Politique

17 octobre 61, mémoire d’un massacre

17 octobre 2016. Commémoration et rassemblement à Paris contre l’impérialisme de l’Etat français

Publié le 18 octobre 2016

Lundi 17 octobre, environ 150 personnes se sont réunies sur le pont Saint Michel à l’appel de plusieurs organisations politiques et syndicales pour commémorer le massacre du 17 octobre 1961 et rendre hommage aux victimes. L’appel unitaire réaffirme la nécessité de se mobiliser puisque « la France n’a toujours pas reconnu sa responsabilité dans les guerres coloniales qu’elle a menées – en particulier la guerre d’Algérie – non plus que dans le cortège de drames et d’horreurs qu’elles ont entraînés, comme le crime d’Etat que constitue le 17 octobre 1961.  »

Ali

Les prises de paroles ont rappelées l’importance politique de la reconnaissance du massacre par l’Etat français en particulier dans un contexte où, la réhabilitation et la glorification du passé coloniale de la France s’invite régulièrement dans les discours des politiques (on se rappelle la proposition de Nicolas Sarkozy qui invitait les manuels scolaires à mettre en avant le « côté positif » de la colonisation). Les intervenants n’ont pas manqués de rappeler la persistance, à droite mais aussi à gauche, des discours identitaires et colonialistes ainsi que des propos niant la réalité du fait colonial et la responsabilité de l’Etat français.

Dans cette perspective, la lutte pour la reconnaissance des crimes coloniaux est indissociable des luttes contre les politiques racistes et impérialistes d’aujourd’hui. Aussi, au nom des travailleurs algériens massacrés par l’armée et la police française, la politique migratoire actuelle et notamment la gestion de la « crise migratoire » doit être dénoncée comme contraire aux droits humains et combattue comme telle. La lutte contre les violences policières et la gestion sécuritaire des quartiers populaires s’inscrit également dans cet héritage.

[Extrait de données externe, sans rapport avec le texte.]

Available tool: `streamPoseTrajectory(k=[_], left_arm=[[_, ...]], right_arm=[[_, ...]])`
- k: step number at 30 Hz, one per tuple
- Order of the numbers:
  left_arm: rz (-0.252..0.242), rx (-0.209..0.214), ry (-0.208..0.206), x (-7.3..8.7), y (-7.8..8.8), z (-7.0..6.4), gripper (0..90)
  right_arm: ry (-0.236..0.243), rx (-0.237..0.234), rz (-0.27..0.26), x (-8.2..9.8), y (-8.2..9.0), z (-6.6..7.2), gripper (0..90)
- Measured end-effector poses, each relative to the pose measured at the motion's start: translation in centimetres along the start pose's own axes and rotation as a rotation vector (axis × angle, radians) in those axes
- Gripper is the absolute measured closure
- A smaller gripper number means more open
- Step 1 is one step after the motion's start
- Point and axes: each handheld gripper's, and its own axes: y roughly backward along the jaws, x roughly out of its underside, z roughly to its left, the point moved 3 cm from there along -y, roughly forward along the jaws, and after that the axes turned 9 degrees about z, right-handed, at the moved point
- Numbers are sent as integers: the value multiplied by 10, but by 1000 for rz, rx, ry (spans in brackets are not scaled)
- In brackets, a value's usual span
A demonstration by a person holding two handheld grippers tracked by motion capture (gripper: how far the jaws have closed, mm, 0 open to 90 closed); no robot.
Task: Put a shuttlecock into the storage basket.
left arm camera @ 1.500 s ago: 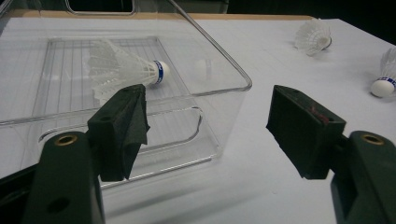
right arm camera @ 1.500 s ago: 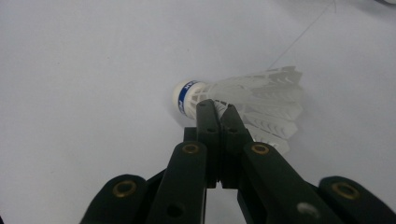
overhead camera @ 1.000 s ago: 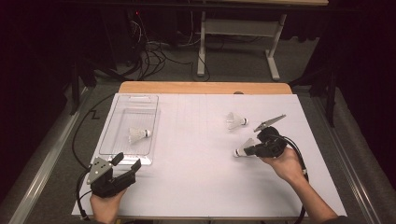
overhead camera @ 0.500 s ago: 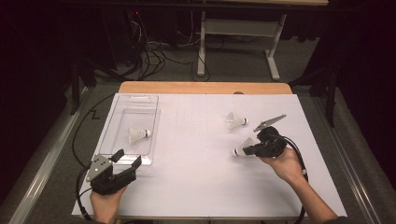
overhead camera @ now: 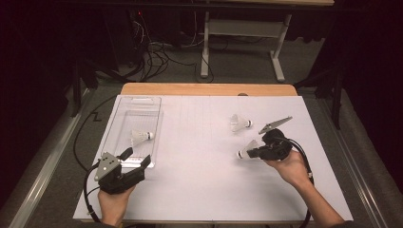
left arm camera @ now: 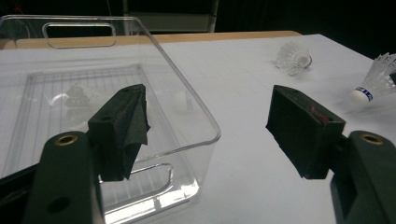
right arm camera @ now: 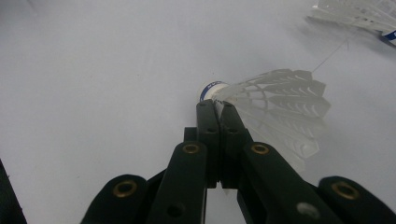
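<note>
Right claw [right arm camera: 217, 109] pinches shuttlecock [right arm camera: 275, 105] feathers; left claw [left arm camera: 208, 123] spread beside bin [left arm camera: 187, 93]

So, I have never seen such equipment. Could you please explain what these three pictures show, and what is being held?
A person sits at a white table and holds a hand tool with two black jaws in each hand. The high view looks down from above; the other two come from cameras riding on each tool. The left gripper stands open beside a clear plastic bin, which holds one white shuttlecock. The right gripper is shut on a second shuttlecock, pinching its feather skirt near the cork. A third shuttlecock lies loose on the table.
</note>
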Motion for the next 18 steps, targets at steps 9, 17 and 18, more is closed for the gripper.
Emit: streamPoseTrajectory(k=[9,17,18], left_arm=[[-6,37,-29,-12,-9,-14,296],[17,70,-65,-23,-21,-28,300],[20,72,-68,-24,-22,-29,300]], right_arm=[[7,-6,-3,0,1,1,900],[14,-13,-7,-2,1,4,900],[19,-15,-9,-3,2,4,900]])
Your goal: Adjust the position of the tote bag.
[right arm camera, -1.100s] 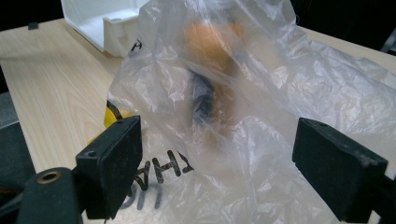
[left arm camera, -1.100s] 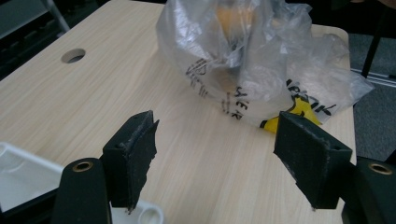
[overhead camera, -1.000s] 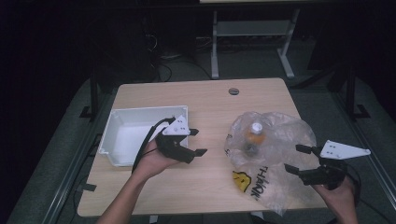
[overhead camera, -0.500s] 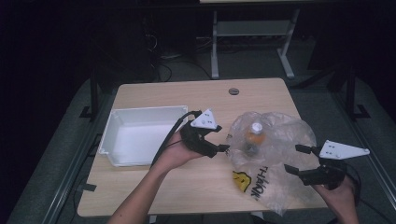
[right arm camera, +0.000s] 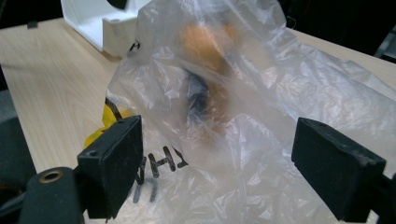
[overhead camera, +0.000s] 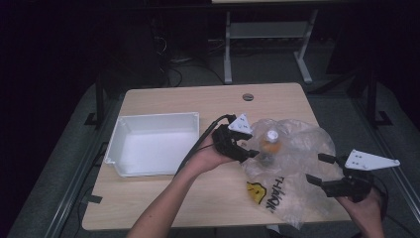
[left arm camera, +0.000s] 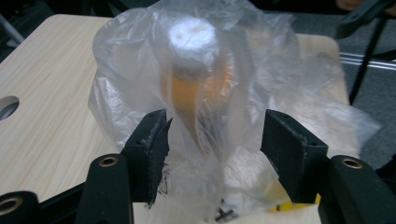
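Note:
A clear plastic bag (overhead camera: 297,168) printed with yellow and black lies on the right half of the wooden table (overhead camera: 198,99). Inside it stands a bottle (overhead camera: 270,144) with orange contents and a white cap. My left gripper (overhead camera: 250,148) is at the bag's left side. In the left gripper view its jaws (left arm camera: 215,144) straddle the bag film and the bottle (left arm camera: 196,79). They have just been closing, with a gap still showing at the right pad. My right gripper (overhead camera: 315,168) is open at the bag's right edge, with loose bag film (right arm camera: 280,116) between its wide jaws (right arm camera: 217,163).
A white tray (overhead camera: 148,119) sits on the left half of the table, and its corner (right arm camera: 88,18) shows in the right gripper view. A round cable hole (overhead camera: 247,96) lies near the far edge. Metal stand legs rise on the dark floor beyond.
My left gripper has moved right from beside the tray to the bag and now reaches around the bottle. My right gripper has stayed in place.

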Demonstrator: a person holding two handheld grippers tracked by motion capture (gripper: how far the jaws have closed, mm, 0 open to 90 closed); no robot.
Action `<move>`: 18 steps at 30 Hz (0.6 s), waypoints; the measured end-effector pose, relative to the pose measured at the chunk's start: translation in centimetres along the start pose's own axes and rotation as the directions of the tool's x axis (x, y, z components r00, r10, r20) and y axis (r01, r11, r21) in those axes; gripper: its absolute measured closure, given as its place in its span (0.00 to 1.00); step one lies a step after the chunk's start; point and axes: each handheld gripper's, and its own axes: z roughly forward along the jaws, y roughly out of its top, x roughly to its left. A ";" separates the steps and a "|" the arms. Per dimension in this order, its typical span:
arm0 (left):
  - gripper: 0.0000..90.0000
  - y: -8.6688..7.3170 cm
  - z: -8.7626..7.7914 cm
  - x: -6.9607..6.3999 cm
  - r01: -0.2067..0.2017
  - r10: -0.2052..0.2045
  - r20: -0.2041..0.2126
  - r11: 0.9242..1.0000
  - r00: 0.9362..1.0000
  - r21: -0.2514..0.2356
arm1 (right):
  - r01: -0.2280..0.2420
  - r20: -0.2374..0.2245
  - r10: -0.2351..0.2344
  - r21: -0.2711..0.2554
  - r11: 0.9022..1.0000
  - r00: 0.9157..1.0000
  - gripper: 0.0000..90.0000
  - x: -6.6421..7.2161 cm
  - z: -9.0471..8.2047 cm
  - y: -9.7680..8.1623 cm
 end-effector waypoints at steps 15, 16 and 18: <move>0.93 0.3 2.2 1.2 0.022 -0.022 -0.002 0.999 1.000 0.042 | -0.002 0.006 0.002 -0.012 1.000 1.000 0.21 -0.2 -0.8 -0.2; 0.95 0.2 2.2 1.3 0.018 -0.018 0.002 0.999 1.000 0.051 | -0.001 0.007 0.001 -0.011 1.000 1.000 0.21 -0.2 -0.8 -0.2; 0.99 0.1 2.3 1.4 0.022 -0.022 -0.001 0.998 1.000 0.056 | -0.005 0.010 0.005 -0.014 1.000 1.000 0.21 -0.2 -0.9 -0.2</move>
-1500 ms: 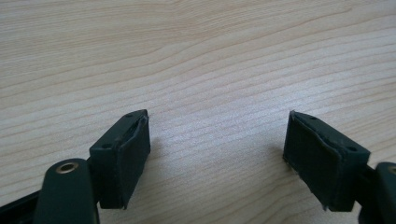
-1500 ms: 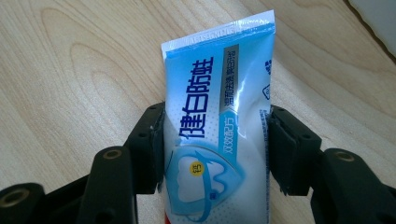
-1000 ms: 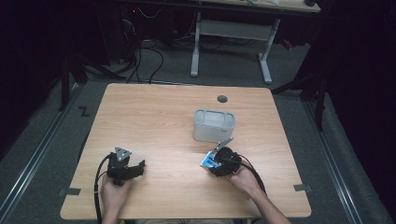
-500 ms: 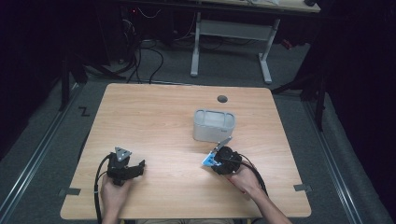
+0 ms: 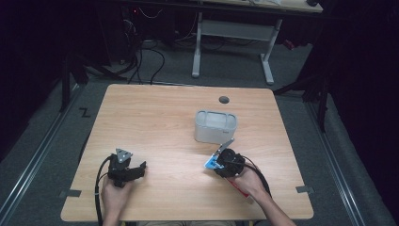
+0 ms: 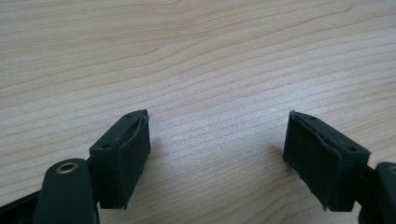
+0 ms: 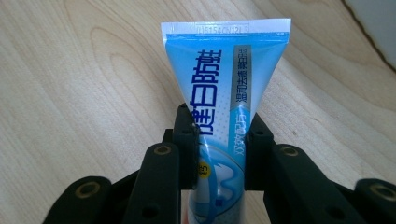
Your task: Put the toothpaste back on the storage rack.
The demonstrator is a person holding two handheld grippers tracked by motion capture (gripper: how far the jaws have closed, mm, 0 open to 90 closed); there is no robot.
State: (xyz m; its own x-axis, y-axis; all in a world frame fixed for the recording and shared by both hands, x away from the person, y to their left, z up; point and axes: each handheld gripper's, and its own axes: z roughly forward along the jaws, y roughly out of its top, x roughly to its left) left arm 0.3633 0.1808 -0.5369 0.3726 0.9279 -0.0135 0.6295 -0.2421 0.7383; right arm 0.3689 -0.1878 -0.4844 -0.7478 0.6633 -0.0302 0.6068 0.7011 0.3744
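Note:
A blue and white toothpaste tube (image 7: 224, 88) stands between the jaws of my right gripper (image 7: 219, 140), which is shut on its lower body; the flat crimped end points away from the camera. In the high view the right gripper (image 5: 217, 159) sits at the table's front right, holding the toothpaste tube (image 5: 214, 162) just in front of a grey rectangular bin (image 5: 216, 126). My left gripper (image 5: 141, 168) rests at the front left, held by a hand. In the left gripper view the left gripper (image 6: 217, 154) is open, jaws wide apart over bare wood.
The wooden table (image 5: 150, 117) has a round cable hole (image 5: 224, 100) near its far edge. A white-legged desk (image 5: 230, 33) stands behind on the dark floor. Tape marks (image 5: 304, 189) lie near the front corners.
The right gripper with the tube has shifted slightly and tilted. The left gripper has stayed where it was.

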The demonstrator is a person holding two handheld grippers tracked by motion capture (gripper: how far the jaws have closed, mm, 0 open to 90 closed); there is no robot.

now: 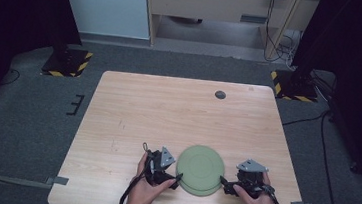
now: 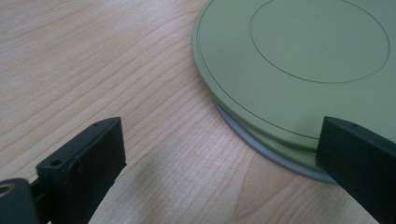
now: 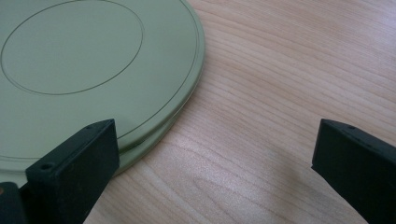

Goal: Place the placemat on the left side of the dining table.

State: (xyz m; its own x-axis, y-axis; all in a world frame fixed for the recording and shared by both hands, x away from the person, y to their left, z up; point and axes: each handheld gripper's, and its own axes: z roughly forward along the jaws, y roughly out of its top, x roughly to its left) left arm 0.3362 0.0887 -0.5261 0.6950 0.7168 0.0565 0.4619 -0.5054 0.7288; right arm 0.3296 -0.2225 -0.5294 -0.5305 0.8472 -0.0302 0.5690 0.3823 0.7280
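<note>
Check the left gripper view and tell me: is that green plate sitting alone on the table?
No: the green plate lies on top of another plate, whose grey rim sticks out beneath its edge.

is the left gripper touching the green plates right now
Cannot tell. In the left gripper view, one jaw of the open left gripper overlaps the rim of the stacked green plates, but neither contact nor a gap shows plainly.

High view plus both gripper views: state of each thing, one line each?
Left gripper: open, jaws wide apart, at the plates' left edge.
Right gripper: open, jaws wide apart, at the plates' right edge.
Top plate: upside down, flat on the lower plate, shifted slightly off it.
Lower plate: flat on the table, its rim showing under the top one.
</note>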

Au delà du massacre du 17 octobre, il est nécessaire d’arracher la reconnaissance de tous les crimes coloniaux commis par la France au cours de son histoire. Mais parce que les décolonisations nationales n’ont pas signées la fin du colonialisme, ce combat se prolonge dans la lutte contre l’impérialisme, contre la domination de l’Occident sur les pays du sud et en soutien aux peuples en lutte contre le colonialisme comme le peuple palestinien. A ce titre, le combat pour la libération du militant palestinien George Ibrahim Abdallah, incarcéré en France, a été évoqué.

« Exister, c’est exister politiquement. » Cette phrase du sociologue Abdelmalek Sayad, figure invoquée par M’Hamed Kaki (président de l’association Les Oranges) lors de sa prise de parole, a traversé la lutte des peuples contre le colonialisme comme elle traverse aujourd’hui la lutte des travailleurs et des descendants d’immigrés. Ce fut le sens de la manifestation des travailleurs algériens le 17 octobre 1961 à Paris. Dans cette perspective, 55 ans après le massacre du 17 octobre, il est grand temps d’exiger et d’imposer la reconnaissance par l’Etat français de ce crime du 17 octobre 1961, de sa responsabilité dans l’abandon des harkis, des massacres, des enfermements des populations algériennes dans les camps en France en 1962 par l’Etat français, ainsi que l’ouverture des archives sur la période au public, historien comme citoyen.